Uno de los puntos más explosivos de la denuncia recae sobre Juliana Guerrero. Rodríguez afirmó haber presenciado situaciones en las que Guerrero hablaba abiertamente de mantener relaciones y realizar “misiones secretas” con el ELN . Estas advertencias, según la directora del Fondo de Adaptación, fueron comunicadas en su momento al presidente Petro, lo que habría desencadenado una reacción hostil por parte del mandatario hacia ella.

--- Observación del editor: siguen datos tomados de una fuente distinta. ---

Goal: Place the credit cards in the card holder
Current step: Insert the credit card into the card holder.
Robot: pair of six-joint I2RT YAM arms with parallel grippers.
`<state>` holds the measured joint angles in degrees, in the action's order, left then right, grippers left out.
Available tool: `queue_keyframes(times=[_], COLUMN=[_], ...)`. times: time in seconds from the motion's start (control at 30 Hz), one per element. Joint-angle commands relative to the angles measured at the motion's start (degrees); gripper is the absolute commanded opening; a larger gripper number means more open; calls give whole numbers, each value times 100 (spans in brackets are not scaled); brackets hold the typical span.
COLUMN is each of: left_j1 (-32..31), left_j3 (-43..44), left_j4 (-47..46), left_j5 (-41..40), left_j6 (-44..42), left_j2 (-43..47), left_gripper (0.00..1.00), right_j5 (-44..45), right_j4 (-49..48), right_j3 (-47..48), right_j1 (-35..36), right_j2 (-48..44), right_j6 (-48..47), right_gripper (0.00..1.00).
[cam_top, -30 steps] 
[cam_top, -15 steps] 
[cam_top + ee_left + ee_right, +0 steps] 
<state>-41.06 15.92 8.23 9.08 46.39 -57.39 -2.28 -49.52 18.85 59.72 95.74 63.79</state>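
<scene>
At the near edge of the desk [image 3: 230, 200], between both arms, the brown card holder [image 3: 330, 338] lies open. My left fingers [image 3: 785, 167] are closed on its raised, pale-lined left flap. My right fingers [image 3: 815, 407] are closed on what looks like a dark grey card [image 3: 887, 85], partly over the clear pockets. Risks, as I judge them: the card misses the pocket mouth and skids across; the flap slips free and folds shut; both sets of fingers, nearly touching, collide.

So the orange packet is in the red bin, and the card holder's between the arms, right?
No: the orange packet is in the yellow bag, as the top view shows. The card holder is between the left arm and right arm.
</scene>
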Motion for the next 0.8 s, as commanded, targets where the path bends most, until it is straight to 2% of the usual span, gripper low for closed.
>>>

Rodríguez describió un ambiente de trabajo tóxico y peligroso, marcado por un “chock emocional” que la obligó a pasar una noche entera refugiada en su oficina del Dapre por temor a salir . Según su testimonio, el presidente Petro la habría maltratado verbalmente, acusándola de tener vínculos con el paramilitarismo y el contrabando, e incluso de entregar su “corazón” a figuras relacionadas con Jorge 40 . La funcionaria subrayó que el mandatario llegó a cuestionar su salud mental y sus motivaciones, sugiriendo que sus reparos hacia Guerrero se debían a supuestos celos por el aspecto físico de esta última .
El drama personal de Rodríguez se extiende a su familia. Denunció que sujetos desconocidos ingresaron a la casa de sus padres, adultos mayores que viven en el sur de Bogotá, para amedrentarlos, rompiendo fotos de su hijo y destruyendo objetos personales en un claro acto de intimidación . Ante la falta de protección por parte de la Unidad Nacional de Protección (UNP), Rodríguez reveló que se vio obligada a utilizar recursos del Fondo de Adaptación para contratar su propio esquema de seguridad a través de un convenio de 250 millones de pesos, argumentando que su vida y la de su hijo corren peligro inminente .
La entrevista tomó un giro aún más amargo cuando los periodistas cuestionaron a Rodríguez sobre su situación financiera y su lugar de residencia actual. Al ser consultada sobre la supuesta compra de un apartamento de lujo en el barrio Rosales, la funcionaria estalló en llanto, acusando a los comunicadores de “revictimización” y de ponerle una “lápida en la espalda” al revelar detalles que podrían ayudar a sus perseguidores a localizarla . Entre sollozos, Rodríguez responsabilizó a los medios de cualquier cosa que pudiera pasarle a ella o a su hijo, afirmando que se veía obligada a abandonar su vivienda de inmediato para protegerse .

A pesar de los cuestionamientos sobre su gestión en el Fondo de Adaptación, donde se le señala por una contratación masiva de personal que asciende a los 32,000 millones de pesos en apenas dos meses, Rodríguez defendió su labor técnica. Aseguró que dichas contrataciones eran necesarias para ejecutar un presupuesto de un billón de pesos y para suplir la falta de personal misional en una entidad que, según ella, ha sido bloqueada sistemáticamente desde el gobierno central para impedirle trabajar por las comunidades más vulnerables, como las de La Mojana .
Angie Rodríguez concluyó la entrevista con un mensaje directo al presidente de la República: “Presidente, pare esto y proteja mi vida, por favor. Usted es el único que lo puede hacer” . Mientras las autoridades competentes y la Fiscalía General de la Nación inician las investigaciones sobre este complejo entramado de denuncias, el país asiste con asombro a lo que parece ser una de las crisis internas más profundas y personales del actual gobierno, donde el miedo, la desconfianza y los secretos de estado se entrelazan en un relato de supervivencia.